Results and discussion
Vps13 localizes at ER–mitochondria contacts but is dispensable for ChiMERA-mediated ERMES rescue
Model 1 states that ChiMERA expression recruits Vps13 to artificial ER–mitochondria contacts (Fig. 2 A). Although we have previously suggested that Vps13D716H rescued ERMES by connecting mitochondria to vacuoles, (John Peter et al., 2017), we found that Vps13’s vacuolar adaptor, Ypt35, is not necessary for Vps13-mediated ERMES rescue because transposons can be inserted into the YPT35 locus (Fig. S1 A) (Bean et al., 2018; Michel et al., 2017). Ypt35 was not required for the recruitment of Vps13 to vacuolar and mitochondrial patches upon Vps39 and Mcp1 co-overexpression, as well (Fig. S1 B). This suggests that Vps13 likely binds promiscuously to membrane apposition sites upon Mcp1-mediated recruitment. In the absence of Vps39 overexpression, Vps13^GFP did not show uniform localization on the mitochondrial surface.

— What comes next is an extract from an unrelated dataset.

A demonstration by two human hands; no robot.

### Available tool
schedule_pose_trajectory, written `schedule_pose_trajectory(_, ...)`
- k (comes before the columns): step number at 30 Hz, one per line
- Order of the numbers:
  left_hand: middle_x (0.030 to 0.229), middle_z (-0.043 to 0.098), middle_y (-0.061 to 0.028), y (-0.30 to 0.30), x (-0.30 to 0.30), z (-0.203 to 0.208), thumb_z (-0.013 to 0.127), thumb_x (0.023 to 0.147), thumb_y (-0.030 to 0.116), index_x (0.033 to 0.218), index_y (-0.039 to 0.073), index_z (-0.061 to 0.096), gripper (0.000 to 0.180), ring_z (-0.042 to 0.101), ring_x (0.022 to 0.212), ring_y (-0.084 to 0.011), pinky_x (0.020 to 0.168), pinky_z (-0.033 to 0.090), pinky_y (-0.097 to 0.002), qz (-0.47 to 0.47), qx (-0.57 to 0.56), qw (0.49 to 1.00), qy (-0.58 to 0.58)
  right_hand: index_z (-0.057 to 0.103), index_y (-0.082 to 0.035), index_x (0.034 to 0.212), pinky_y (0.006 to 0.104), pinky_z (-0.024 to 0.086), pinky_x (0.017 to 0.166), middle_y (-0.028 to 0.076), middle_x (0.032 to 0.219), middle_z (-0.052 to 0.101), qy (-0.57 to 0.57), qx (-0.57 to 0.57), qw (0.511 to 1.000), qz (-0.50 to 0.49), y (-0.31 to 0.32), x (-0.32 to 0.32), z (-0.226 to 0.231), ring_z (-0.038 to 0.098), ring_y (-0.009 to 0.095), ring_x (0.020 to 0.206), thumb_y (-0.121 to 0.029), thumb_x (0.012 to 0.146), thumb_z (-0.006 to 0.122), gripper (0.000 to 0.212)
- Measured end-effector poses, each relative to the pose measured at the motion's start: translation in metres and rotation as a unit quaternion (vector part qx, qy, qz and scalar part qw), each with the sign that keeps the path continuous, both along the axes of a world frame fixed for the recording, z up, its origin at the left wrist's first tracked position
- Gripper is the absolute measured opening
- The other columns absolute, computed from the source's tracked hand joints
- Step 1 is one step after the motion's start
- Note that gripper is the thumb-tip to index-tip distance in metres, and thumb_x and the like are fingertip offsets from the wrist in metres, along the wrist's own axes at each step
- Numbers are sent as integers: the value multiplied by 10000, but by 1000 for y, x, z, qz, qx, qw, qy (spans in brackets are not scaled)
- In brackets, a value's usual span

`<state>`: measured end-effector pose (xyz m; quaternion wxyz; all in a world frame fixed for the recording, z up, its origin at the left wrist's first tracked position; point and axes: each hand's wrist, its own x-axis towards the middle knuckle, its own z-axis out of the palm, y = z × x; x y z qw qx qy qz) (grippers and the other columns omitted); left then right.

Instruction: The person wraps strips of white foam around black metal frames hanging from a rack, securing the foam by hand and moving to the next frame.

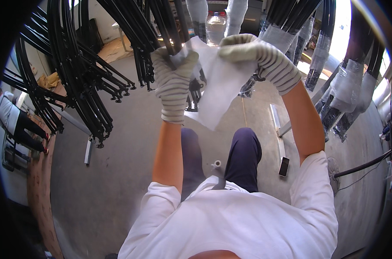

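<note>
A thin white sheet (215,90) is stretched between the two gloved hands, hanging down to a point above the person's knees (243,151). The right hand (265,56) pinches its upper right part, the fingers (235,51) closed on it with the sheet falling below them. The left hand (173,80) is at the sheet's upper left edge; its fingers are curled partway, right where dark tubes (166,26) come down from above. Whether they grip the tubes, the sheet or both, I cannot tell. Both gloves are pale with dark stripes.

The sheet partly hides black tube ends (193,100) that show between it and the left hand. More black tubular frames (73,64) hang in a crowded row on the left, the nearest bundles close beside the left hand. On the right, black bundles wrapped in clear film (353,82) crowd in behind the right hand and forearm. Beyond the hands are two white-wrapped posts, with a clear plastic bottle (216,26) between them.

Below, on the grey floor (118,172), a metal stand foot (277,125) lies to the right, a dark phone (284,167) at its near end. A black hose (363,164) runs in from the right edge. At far left, another person (21,118) is partly visible.
</note>
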<state>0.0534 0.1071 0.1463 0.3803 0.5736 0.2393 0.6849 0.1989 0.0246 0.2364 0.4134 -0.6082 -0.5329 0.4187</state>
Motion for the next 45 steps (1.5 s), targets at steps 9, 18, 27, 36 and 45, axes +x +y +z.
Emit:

Instead, Vps13^GFP appeared to form distinct bright puncta (Fig. S1 C). These bright foci of Vps13 in Mcp1-overexpressing cells frequently colocalized with ERMES, at a rate significantly higher than expected by chance (Fig. 2, B and C; see Material and methods), indicating a novel localization of Vps13 at ER–mitochondria contact sites. These mitochondrial Vps13 foci are not observed in the absence of Mcp1 overexpression (Fig. S1 C).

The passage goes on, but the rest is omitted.